◆ **PROBLEM**
Copy out, from the data, each line containing the string "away".

◆ **RECORDED DATA**

Content starts

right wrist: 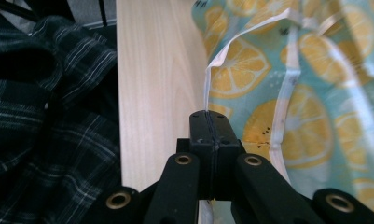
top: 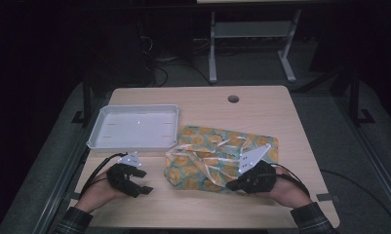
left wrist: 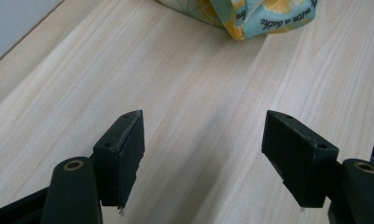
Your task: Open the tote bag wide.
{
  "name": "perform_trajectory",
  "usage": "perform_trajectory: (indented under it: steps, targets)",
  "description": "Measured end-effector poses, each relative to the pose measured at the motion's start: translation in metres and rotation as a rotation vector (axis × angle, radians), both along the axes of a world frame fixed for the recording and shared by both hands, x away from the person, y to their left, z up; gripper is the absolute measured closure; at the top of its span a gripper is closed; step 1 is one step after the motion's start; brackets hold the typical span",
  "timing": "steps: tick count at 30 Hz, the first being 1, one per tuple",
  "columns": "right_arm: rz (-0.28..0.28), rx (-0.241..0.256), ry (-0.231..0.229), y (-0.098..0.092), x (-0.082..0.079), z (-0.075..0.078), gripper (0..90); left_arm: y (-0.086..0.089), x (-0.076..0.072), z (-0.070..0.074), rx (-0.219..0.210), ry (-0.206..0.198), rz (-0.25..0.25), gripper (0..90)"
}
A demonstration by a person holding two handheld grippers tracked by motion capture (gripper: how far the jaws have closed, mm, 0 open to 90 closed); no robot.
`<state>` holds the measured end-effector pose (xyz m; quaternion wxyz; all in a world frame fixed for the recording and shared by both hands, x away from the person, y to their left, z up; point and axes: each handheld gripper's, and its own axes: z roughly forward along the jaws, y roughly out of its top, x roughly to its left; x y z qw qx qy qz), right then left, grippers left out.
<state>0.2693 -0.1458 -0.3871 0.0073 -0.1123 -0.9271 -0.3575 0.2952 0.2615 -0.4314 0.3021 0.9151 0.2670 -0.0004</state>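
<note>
A cloth bag [top: 217, 158] with a lemon print lies on the desk [top: 261, 105], in the near right part, with its long axis running left to right and its white strings [top: 217, 155] spread loosely over the top. The right gripper [top: 233, 185] is at the near edge of the bag, and in the right gripper view its fingers [right wrist: 201, 133] are pressed together on one white string [right wrist: 211, 70], which rises from between them and runs up over the cloth. The left gripper [top: 145, 189] rests on the bare desk to the left of the bag, with its fingers [left wrist: 121, 156] wide apart and holding nothing. In the left gripper view the corner of the bag [left wrist: 250, 18] lies ahead of these fingers and a little to the right, still apart from them. So I think the left gripper has to travel forward to the bag, while the right one already has its hold. A white tray [top: 134, 127] stands empty behind the left gripper.
</note>
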Motion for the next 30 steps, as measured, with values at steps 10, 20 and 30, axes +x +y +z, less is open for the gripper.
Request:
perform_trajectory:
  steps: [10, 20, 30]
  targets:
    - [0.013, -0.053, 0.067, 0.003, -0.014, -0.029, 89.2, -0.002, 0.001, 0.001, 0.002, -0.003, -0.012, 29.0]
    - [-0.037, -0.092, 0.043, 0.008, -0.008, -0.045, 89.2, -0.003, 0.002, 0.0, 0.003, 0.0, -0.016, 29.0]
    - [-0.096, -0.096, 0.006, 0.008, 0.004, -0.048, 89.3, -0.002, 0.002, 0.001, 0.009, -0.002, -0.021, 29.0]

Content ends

◆ **RESULT OF THIS EXERCISE**
  "description": "Measured end-effector poses, each relative to the pose measured at the motion's start: translation in metres and rotation as a rotation vector (axis × angle, radians), both along the axes of a world frame fixed for the recording and shared by both hands, x away from the person, y to their left, z up; gripper is the absolute measured closure; at the top of its span a gripper is closed; step 1 is one step after the motion's start; brackets hold the typical span",
`<state>` holds the measured end-effector pose (xyz m; quaternion wxyz; all in a world frame fixed for the recording and shared by both hands, x away from the person, y to their left, z up; point and axes: each handheld gripper's, and its own axes: z roughly forward along the jaws, y roughly out of its top, x roughly to its left; x y z qw qx qy qz), right then left, grippers left out.

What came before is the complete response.